### Exercise objective
Your output should be the lines of the entries below, exactly, from the first one through the line that holds "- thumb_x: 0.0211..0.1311".

===== Provided data

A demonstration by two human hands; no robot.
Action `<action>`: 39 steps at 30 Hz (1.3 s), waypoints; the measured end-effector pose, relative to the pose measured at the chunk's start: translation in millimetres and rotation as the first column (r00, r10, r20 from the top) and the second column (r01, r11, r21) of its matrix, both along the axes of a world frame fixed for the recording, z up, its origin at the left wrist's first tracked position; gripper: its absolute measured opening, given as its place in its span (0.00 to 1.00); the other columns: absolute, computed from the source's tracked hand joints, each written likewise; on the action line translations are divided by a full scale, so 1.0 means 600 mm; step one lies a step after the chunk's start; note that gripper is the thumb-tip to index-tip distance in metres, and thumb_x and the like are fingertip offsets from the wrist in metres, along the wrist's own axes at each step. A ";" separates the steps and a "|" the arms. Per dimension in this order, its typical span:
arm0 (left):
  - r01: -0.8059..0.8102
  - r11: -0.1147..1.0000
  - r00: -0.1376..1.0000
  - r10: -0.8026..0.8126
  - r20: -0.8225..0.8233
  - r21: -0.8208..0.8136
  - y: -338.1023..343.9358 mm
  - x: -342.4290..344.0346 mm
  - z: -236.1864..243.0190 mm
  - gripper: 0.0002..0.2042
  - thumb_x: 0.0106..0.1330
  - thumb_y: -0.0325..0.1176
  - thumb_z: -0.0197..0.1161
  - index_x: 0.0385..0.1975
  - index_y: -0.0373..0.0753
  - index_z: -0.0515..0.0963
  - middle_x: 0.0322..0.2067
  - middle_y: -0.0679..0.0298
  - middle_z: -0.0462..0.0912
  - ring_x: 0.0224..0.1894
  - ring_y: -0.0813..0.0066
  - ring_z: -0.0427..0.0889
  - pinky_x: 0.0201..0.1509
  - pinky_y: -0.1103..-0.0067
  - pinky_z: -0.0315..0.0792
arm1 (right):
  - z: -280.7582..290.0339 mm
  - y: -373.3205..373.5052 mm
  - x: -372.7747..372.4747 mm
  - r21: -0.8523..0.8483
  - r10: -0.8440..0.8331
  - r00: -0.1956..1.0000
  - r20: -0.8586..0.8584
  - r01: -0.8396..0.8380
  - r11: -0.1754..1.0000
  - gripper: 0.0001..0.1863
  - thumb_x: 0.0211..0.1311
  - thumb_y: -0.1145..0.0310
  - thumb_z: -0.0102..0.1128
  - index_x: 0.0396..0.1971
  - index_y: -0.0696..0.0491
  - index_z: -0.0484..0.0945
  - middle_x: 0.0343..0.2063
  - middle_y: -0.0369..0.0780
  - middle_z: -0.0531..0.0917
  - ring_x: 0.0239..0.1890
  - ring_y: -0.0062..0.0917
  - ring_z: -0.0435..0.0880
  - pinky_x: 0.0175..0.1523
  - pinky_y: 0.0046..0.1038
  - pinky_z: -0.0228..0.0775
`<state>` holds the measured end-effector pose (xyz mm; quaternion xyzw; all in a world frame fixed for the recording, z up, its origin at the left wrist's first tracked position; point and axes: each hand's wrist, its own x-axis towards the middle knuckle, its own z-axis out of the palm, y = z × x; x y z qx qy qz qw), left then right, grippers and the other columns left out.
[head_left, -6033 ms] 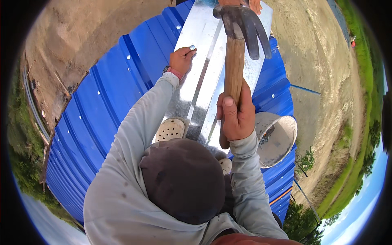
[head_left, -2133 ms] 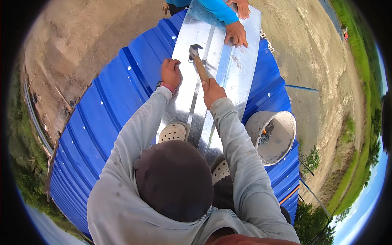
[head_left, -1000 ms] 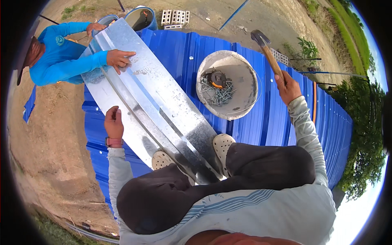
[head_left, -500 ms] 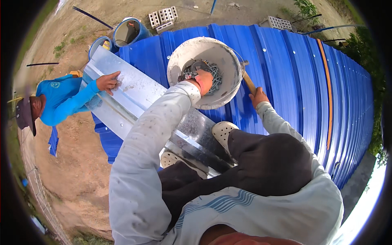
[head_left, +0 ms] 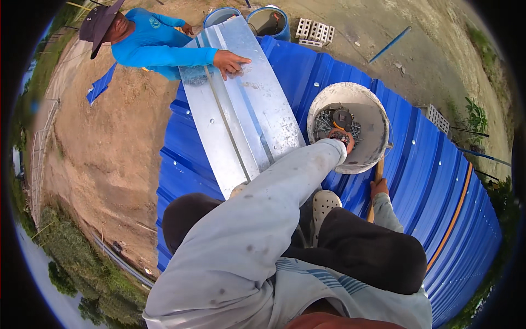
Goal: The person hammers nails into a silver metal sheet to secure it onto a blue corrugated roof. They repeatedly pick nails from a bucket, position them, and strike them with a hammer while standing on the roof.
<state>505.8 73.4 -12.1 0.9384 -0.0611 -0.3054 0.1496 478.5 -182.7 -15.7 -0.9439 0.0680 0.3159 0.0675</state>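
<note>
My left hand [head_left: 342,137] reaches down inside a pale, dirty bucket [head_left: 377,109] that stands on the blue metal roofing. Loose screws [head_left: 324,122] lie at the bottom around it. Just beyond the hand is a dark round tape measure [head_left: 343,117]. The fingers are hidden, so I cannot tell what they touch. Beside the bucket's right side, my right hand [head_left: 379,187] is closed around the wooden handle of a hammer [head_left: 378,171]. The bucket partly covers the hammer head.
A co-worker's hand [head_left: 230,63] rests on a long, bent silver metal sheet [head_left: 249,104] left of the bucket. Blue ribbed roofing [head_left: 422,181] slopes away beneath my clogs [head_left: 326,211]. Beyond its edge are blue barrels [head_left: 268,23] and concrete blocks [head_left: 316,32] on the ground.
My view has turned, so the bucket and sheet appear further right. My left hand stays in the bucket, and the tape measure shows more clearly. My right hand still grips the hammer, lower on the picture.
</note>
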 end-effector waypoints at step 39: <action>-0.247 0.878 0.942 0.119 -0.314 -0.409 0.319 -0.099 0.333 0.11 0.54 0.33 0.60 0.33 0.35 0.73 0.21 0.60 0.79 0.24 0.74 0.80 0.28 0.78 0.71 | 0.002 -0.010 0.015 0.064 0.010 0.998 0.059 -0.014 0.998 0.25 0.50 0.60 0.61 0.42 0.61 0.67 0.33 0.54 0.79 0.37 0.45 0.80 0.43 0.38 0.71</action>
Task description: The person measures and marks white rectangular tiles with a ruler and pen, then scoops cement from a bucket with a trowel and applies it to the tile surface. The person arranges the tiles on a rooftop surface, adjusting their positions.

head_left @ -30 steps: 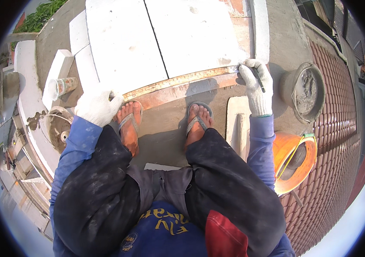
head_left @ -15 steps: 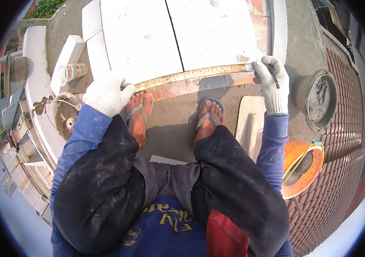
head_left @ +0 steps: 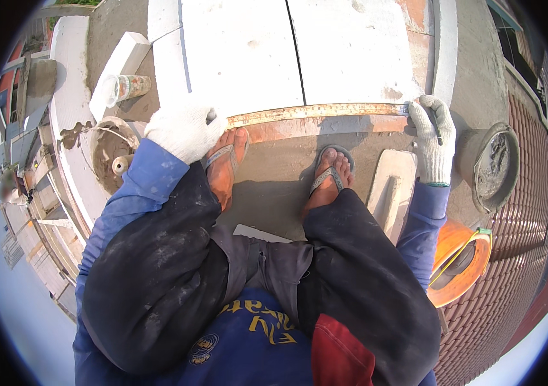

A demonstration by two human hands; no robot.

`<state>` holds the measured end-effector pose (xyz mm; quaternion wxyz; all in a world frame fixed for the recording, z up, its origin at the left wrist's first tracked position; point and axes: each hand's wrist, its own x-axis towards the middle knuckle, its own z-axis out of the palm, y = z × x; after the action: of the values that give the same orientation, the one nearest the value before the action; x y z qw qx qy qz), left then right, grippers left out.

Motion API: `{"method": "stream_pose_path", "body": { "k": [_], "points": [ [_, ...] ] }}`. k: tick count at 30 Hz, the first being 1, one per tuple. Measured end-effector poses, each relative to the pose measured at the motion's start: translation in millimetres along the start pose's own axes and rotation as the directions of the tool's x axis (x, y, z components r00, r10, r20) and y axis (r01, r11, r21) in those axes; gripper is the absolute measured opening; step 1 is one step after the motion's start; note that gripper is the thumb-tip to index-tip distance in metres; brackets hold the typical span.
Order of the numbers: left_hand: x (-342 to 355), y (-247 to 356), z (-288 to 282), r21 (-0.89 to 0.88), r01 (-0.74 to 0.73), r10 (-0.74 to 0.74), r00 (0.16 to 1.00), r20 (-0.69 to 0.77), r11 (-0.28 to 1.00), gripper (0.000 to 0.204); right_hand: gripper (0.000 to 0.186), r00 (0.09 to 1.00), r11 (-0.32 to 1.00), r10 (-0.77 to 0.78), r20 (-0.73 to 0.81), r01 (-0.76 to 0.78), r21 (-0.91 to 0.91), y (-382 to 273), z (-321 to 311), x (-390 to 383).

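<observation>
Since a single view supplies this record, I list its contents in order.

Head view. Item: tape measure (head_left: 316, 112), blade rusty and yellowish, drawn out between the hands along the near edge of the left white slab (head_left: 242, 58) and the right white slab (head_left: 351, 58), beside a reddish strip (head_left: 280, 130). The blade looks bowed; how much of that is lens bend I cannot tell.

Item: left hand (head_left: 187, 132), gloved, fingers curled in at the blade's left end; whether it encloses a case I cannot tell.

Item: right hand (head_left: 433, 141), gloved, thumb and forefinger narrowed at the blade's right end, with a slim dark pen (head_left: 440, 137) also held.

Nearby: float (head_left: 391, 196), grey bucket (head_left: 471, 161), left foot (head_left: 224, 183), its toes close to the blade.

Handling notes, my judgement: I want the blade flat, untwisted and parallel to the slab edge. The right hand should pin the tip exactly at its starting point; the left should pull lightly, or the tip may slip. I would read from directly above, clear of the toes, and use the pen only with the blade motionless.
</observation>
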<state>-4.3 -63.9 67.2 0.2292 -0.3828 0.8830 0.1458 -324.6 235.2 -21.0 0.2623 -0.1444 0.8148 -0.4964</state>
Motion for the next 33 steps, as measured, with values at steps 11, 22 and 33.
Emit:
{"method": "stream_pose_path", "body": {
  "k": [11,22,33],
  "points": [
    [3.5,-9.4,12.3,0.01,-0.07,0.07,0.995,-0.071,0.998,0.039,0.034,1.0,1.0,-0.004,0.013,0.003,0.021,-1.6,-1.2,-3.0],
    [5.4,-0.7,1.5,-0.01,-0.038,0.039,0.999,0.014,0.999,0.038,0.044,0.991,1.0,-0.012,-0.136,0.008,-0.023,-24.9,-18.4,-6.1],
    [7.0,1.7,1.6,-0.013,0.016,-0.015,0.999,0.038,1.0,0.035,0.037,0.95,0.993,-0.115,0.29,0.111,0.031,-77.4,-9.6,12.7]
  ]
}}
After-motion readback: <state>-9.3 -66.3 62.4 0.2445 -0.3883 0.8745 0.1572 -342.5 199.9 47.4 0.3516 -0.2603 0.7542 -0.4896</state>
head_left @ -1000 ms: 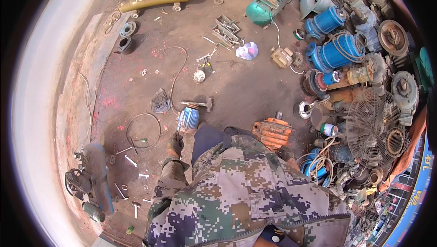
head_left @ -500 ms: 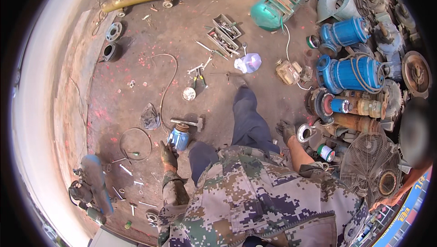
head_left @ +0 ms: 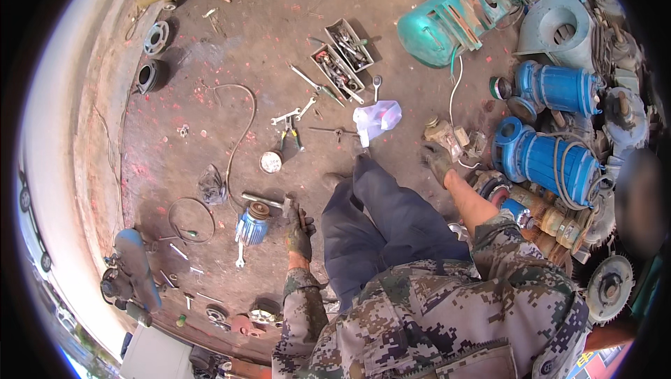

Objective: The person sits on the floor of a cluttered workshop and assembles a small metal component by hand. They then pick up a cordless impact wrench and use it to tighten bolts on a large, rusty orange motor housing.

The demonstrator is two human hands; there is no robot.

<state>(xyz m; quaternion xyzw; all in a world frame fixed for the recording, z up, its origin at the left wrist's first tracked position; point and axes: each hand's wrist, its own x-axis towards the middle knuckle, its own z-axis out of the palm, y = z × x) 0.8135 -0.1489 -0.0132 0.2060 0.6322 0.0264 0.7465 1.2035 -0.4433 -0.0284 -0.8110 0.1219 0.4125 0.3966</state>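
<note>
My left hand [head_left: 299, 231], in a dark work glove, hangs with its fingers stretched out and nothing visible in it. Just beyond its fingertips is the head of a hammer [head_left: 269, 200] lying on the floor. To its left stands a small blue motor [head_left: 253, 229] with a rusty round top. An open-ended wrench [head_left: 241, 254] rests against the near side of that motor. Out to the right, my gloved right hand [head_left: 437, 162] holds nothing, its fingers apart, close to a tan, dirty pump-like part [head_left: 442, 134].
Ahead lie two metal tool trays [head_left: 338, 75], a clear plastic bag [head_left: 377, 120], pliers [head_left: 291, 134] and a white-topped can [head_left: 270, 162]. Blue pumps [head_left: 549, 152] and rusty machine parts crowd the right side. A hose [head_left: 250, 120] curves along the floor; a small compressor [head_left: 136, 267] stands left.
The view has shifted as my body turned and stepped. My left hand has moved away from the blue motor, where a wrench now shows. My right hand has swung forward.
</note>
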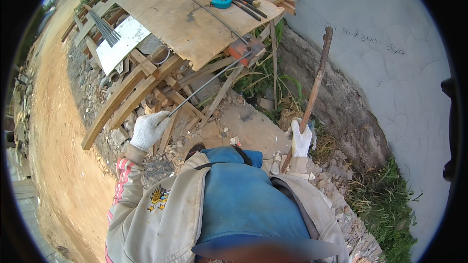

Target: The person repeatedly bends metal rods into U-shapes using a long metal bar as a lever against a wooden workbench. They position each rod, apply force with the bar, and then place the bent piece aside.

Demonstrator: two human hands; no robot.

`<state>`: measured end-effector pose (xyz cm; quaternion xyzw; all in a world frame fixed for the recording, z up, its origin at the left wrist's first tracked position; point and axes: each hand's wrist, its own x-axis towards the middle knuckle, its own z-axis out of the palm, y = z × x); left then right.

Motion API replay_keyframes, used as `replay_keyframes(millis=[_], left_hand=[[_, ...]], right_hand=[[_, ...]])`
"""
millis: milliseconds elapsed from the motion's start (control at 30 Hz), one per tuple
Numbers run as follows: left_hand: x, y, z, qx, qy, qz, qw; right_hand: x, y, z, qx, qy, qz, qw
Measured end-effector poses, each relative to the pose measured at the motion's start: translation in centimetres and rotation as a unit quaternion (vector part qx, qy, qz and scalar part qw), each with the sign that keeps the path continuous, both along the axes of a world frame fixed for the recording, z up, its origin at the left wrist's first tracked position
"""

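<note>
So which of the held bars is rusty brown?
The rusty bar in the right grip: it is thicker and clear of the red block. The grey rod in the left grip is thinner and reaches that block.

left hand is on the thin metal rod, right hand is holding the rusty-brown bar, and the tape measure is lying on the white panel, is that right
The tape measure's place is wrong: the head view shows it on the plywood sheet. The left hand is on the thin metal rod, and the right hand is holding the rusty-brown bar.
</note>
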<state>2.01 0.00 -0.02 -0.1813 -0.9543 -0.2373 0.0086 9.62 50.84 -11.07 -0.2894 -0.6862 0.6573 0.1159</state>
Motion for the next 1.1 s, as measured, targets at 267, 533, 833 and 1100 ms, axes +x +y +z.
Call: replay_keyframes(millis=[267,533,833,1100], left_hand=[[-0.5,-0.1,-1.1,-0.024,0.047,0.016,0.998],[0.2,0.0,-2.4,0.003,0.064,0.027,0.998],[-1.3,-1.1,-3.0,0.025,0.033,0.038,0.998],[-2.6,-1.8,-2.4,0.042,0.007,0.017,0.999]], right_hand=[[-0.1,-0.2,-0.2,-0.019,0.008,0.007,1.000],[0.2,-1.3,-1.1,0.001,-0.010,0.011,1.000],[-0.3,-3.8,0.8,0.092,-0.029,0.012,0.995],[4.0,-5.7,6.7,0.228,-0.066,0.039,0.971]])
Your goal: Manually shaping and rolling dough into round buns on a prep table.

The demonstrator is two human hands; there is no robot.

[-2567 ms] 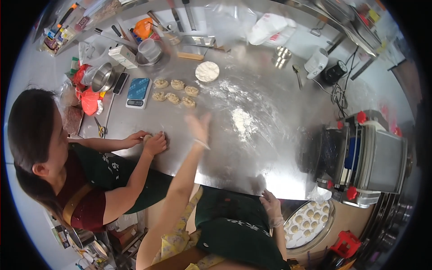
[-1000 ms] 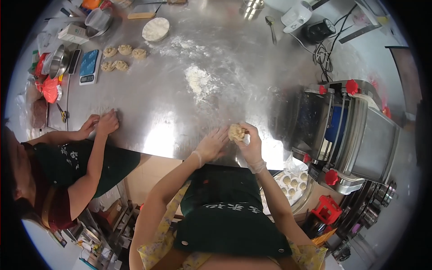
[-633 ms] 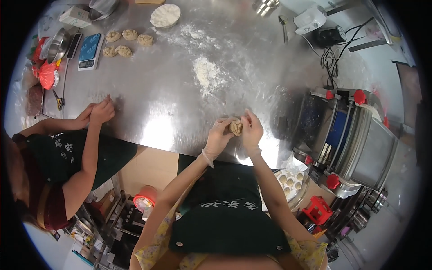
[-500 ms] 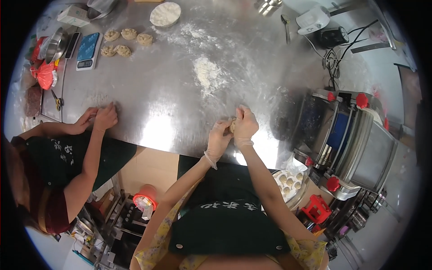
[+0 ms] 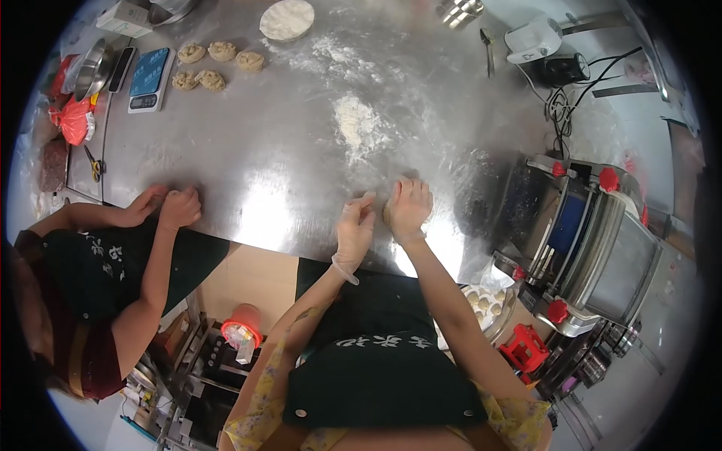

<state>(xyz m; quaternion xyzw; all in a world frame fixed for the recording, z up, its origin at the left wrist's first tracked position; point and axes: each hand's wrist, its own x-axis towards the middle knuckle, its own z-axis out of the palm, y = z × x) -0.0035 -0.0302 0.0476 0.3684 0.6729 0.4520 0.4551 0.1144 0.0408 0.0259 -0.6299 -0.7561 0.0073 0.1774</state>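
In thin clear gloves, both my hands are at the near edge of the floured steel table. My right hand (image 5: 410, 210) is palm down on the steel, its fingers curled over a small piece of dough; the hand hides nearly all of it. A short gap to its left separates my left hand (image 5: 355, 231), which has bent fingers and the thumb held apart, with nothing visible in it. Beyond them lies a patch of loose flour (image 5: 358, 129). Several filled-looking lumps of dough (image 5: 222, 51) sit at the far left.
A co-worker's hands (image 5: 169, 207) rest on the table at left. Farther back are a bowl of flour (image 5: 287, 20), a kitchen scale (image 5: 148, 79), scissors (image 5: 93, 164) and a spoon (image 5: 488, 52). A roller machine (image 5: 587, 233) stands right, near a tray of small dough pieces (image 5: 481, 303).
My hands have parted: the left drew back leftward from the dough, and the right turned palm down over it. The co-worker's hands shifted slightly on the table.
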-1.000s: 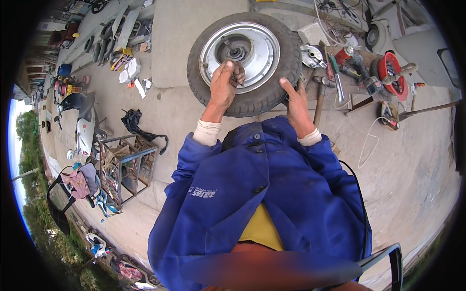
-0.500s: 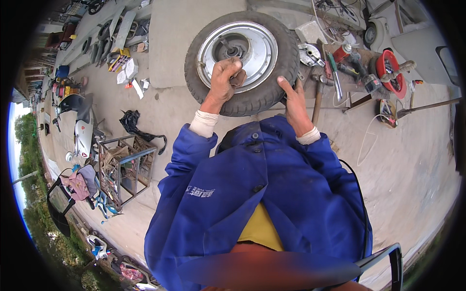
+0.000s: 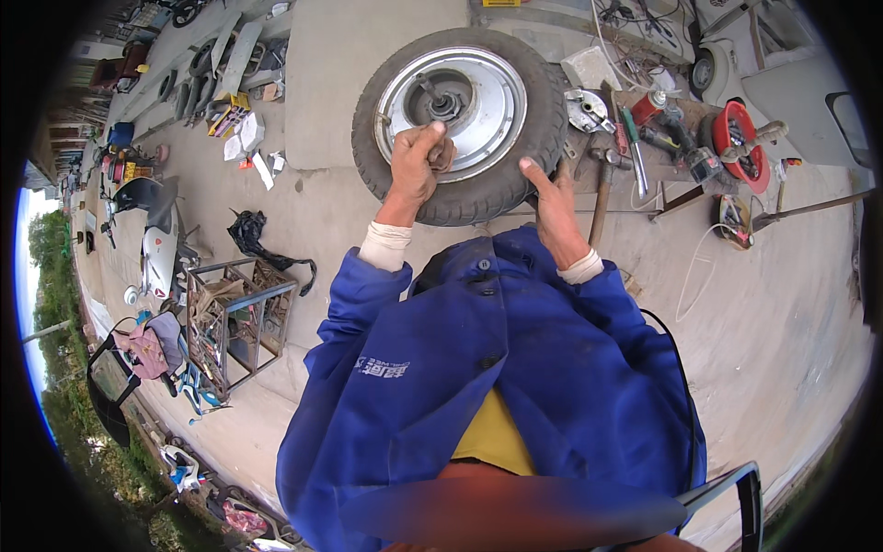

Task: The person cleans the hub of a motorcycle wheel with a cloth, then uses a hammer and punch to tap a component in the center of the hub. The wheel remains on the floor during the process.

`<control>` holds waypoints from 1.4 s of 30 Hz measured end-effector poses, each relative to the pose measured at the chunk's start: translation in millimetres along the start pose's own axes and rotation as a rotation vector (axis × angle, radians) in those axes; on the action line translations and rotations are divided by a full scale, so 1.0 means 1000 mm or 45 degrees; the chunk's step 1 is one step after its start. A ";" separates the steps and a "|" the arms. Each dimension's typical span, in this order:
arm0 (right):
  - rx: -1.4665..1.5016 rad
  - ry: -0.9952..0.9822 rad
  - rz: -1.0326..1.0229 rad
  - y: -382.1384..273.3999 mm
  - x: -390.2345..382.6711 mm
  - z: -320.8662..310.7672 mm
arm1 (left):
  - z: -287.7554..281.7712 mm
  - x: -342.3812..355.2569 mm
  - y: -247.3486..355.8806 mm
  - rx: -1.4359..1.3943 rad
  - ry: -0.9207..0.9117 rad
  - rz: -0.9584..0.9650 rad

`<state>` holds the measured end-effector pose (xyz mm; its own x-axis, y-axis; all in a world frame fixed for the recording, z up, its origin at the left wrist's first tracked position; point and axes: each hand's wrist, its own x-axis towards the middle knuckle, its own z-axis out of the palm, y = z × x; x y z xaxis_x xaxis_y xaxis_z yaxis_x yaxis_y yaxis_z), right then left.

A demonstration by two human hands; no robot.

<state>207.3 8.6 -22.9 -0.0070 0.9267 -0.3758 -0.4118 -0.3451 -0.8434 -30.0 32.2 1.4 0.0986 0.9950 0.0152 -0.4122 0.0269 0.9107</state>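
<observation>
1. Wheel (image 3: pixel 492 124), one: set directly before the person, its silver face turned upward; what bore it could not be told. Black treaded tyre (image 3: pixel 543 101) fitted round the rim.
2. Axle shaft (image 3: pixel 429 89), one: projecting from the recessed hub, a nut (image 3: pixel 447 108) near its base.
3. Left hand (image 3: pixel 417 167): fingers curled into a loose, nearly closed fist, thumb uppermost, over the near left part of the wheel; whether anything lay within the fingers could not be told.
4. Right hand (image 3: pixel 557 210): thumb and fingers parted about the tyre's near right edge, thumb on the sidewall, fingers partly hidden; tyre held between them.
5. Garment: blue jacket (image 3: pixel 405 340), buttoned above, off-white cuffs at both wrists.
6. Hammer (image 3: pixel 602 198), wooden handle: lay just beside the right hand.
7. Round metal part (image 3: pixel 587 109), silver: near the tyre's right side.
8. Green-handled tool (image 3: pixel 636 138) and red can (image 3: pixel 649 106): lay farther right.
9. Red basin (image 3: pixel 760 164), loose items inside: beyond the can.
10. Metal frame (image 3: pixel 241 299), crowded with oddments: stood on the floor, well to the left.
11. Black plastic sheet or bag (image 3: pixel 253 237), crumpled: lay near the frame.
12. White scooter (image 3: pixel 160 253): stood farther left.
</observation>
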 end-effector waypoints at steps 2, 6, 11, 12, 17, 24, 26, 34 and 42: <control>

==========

### Written response
A demonstration by two human hands; no robot.
Action `<action>`: 39 steps at 30 Hz (1.3 s), waypoints; the measured end-effector pose, relative to the pose measured at the chunk's start: translation in millimetres and rotation as the first column (r00, r10, r20 from the top) and the second column (r01, r11, r21) of its matrix, both along the axes of a world frame fixed for the recording, z up, its origin at the left wrist's first tracked position; gripper: its absolute measured opening, given as its place in its span (0.00 to 1.00); the other columns: absolute, computed from the source's tracked hand joints, each written likewise; on the action line translations are divided by a full scale, so 1.0 means 600 mm; step one lies a step after the chunk's start; note that gripper is the thumb-tip to index-tip distance in metres, and thumb_x and the like are fingertip offsets from the wrist in metres, along the wrist's own axes at each step. A ";" separates the steps and a "|" the arms. Per dimension in this order, its typical span:
arm0 (left):
  - r01: -0.8059..0.8102
  - r11: -0.1147..1.0000
  - r00: -0.1376..1.0000
  - r10: -0.8026..0.8126
  - r20: -0.8225..0.8233
  - r21: -0.8208..0.8136
  - y: -338.1023..343.9358 mm
  - x: -342.4290..344.0346 mm
  - z: -236.1864..243.0190 mm
  - gripper: 0.0002..0.2042
  - thumb_x: 0.0106..0.1330
  - thumb_y: -0.0325..0.1176
  - thumb_z: -0.0197..0.1161
  - index_x: 0.0385..0.1975
  - index_y: -0.0373..0.0753
  - index_z: -0.0515..0.0963
  - middle_x: 0.0322..0.2067
  - middle_y: -0.0679..0.0298
  - middle_z: -0.0462..0.0912
  - ring_x: 0.0224..0.1894
  - ring_y: -0.0813..0.0066
  - ring_z: -0.0427..0.0889
  - pinky_x: 0.0201..0.1509
  - pinky_y: -0.1103..-0.0067
  - pinky_z: -0.0315..0.0792
arm1 (right):
  - z: -280.7582..290.0339 mm
  - y: -373.3205..373.5052 mm
  - x: -372.7747..372.4747 mm
  - r21: -0.8523..0.8483
  - r10: -0.8440..0.8331
  - r00: -0.1956..1.0000
  - r20: -0.8586..0.8584
  - r01: -0.8396..0.8380
  - r11: -0.1754..1.0000
  - gripper: 0.0001..0.1863
  - thumb_x: 0.0211..0.1311

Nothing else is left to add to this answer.